Russians took Byzantium gold from Tauric Chersonesos museum
Russians looted the Tauric Chersonesos museum-reserve in temporarily occupied Crimea.
Source: Office of the Representative of the President in Crimea
Quote: "The occupiers ransacked the Tauric Chersonesos museum-reserve and took the Byzantine gold, as well as other artefacts: ancient products made of bone, clay, and other materials, to Veliky Novgorod, supposedly for an exhibition," the message states.
The presidential office also added that the Russians continue illegal archaeological excavations on the territory of this museum.
Tauric Chersonesos is an ancient Byzantine city-state in the southwestern part of Crimea. In 1892, a National Reserve was opened on the site of the ruins of the settlement.
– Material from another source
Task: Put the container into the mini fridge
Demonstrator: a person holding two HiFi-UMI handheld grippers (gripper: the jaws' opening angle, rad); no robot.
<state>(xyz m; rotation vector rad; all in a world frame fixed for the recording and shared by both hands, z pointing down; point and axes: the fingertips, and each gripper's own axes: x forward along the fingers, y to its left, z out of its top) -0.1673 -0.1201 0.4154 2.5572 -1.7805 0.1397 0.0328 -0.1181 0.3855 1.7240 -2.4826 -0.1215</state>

On 23 June 2013, the Tauric Chersonesos and its Chora were included in the UNESCO World Heritage List at the 37th session of the UNESCO World Heritage Committee in Cambodia.
After Russia's occupation of Crimea in 2014, there were concerns about the preservation of the museum's heritage. In 2015, there were reports that the Russian army poured concrete over the site of an ancient estate on Cape Chersonese. In 2021, the occupation authorities announced that they wanted to expand the New Chersonese complex, but it was criticised for the project's planned use of excavators and pouring concrete in the buffer zone.
In December 2022, Evelina Kravchenko, a senior researcher at the Institute of Archaeology of the National Academy of Sciences of Ukraine, said that the Russian occupiers had prepared the collections of Tauric Chersonesos for export outside the peninsula.
She reported that about a year ago, the occupiers issued an "order" to prepare for the evacuation of the collections of four Sevastopol museums: the Tauric Chersonesos National Reserve, the Sevastopol Art Museum named after Kroshytskyi, the Combined Museum of Panoramas and Dioramas, and the Museum of the Naval Fleet.